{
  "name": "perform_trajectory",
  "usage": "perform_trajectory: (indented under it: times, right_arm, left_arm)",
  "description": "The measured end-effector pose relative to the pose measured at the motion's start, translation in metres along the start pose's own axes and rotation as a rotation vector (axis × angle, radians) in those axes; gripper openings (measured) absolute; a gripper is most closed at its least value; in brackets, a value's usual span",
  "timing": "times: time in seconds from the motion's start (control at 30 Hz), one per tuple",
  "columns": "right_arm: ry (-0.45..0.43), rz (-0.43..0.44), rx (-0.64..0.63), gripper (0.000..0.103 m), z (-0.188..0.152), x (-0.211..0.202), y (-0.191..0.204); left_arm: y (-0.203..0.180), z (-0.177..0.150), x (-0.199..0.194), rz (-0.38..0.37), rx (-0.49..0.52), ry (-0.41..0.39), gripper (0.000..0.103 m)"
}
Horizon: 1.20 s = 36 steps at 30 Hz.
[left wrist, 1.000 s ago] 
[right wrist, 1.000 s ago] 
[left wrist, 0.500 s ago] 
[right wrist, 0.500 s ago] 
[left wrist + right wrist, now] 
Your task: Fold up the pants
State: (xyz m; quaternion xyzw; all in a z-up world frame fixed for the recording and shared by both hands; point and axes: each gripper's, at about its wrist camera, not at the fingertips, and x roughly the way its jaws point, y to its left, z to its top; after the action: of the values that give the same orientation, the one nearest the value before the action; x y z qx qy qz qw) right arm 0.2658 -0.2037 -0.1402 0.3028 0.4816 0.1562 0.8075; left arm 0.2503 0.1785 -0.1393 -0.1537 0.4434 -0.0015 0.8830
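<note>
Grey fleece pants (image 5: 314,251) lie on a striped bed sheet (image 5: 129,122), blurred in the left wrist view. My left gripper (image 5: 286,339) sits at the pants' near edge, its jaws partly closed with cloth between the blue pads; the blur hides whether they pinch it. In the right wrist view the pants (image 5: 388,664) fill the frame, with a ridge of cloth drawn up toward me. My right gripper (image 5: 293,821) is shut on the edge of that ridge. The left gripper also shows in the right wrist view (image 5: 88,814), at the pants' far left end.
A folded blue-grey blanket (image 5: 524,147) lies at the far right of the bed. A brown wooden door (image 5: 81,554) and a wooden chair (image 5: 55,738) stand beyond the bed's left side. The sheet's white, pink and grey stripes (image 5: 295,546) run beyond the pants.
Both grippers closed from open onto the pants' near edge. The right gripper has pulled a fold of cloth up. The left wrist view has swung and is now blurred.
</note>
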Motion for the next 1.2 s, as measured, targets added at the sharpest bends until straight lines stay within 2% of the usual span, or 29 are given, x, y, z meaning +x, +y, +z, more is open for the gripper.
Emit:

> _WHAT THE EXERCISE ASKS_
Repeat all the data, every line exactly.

> _SOLUTION TO THE PROBLEM_
{
  "name": "perform_trajectory",
  "usage": "perform_trajectory: (indented under it: times, right_arm, left_arm)",
  "description": "The measured end-effector pose relative to the pose measured at the motion's start, translation in metres along the start pose's own axes and rotation as a rotation vector (axis × angle, radians) in those axes; gripper openings (measured) absolute; a gripper is most closed at its least value; in brackets, a value's usual span",
  "timing": "times: time in seconds from the motion's start (control at 30 Hz), one per tuple",
  "columns": "right_arm: ry (-0.45..0.43), rz (-0.43..0.44), rx (-0.64..0.63), gripper (0.000..0.103 m), z (-0.188..0.152), x (-0.211..0.202), y (-0.191..0.204); left_arm: y (-0.203..0.180), z (-0.177..0.150), x (-0.199..0.194), rz (-0.38..0.37), rx (-0.49..0.52), ry (-0.41..0.39), gripper (0.000..0.103 m)"
}
Horizon: 1.20 s = 36 steps at 30 Hz.
[left wrist, 1.000 s ago] 
[right wrist, 1.000 s ago] 
[left wrist, 0.500 s ago] 
[right wrist, 0.500 s ago] 
[left wrist + right wrist, now] 
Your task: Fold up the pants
State: (xyz m; quaternion xyzw; all in a z-up world frame fixed for the recording and shared by both hands; point and axes: each gripper's, at about its wrist camera, not at the fingertips, and x roughly the way its jaws point, y to its left, z to its top; after the action: of the values that give the same orientation, the one nearest the value before the action; x y z qx qy qz qw) right arm 0.2658 -0.2037 -0.1402 0.3028 0.4816 0.1562 0.8075; left arm 0.2503 0.1785 -0.1393 -0.1537 0.4434 -0.0015 0.8830
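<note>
Grey fleece pants (image 5: 314,251) lie on a striped bed sheet (image 5: 129,122), blurred in the left wrist view. My left gripper (image 5: 286,339) sits at the pants' near edge, its jaws partly closed with cloth between the blue pads; the blur hides whether they pinch it. In the right wrist view the pants (image 5: 388,664) fill the frame, with a ridge of cloth drawn up toward me. My right gripper (image 5: 293,821) is shut on the edge of that ridge. The left gripper also shows in the right wrist view (image 5: 88,814), at the pants' far left end.
A folded blue-grey blanket (image 5: 524,147) lies at the far right of the bed. A brown wooden door (image 5: 81,554) and a wooden chair (image 5: 55,738) stand beyond the bed's left side. The sheet's white, pink and grey stripes (image 5: 295,546) run beyond the pants.
Both grippers closed from open onto the pants' near edge. The right gripper has pulled a fold of cloth up. The left wrist view has swung and is now blurred.
</note>
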Motion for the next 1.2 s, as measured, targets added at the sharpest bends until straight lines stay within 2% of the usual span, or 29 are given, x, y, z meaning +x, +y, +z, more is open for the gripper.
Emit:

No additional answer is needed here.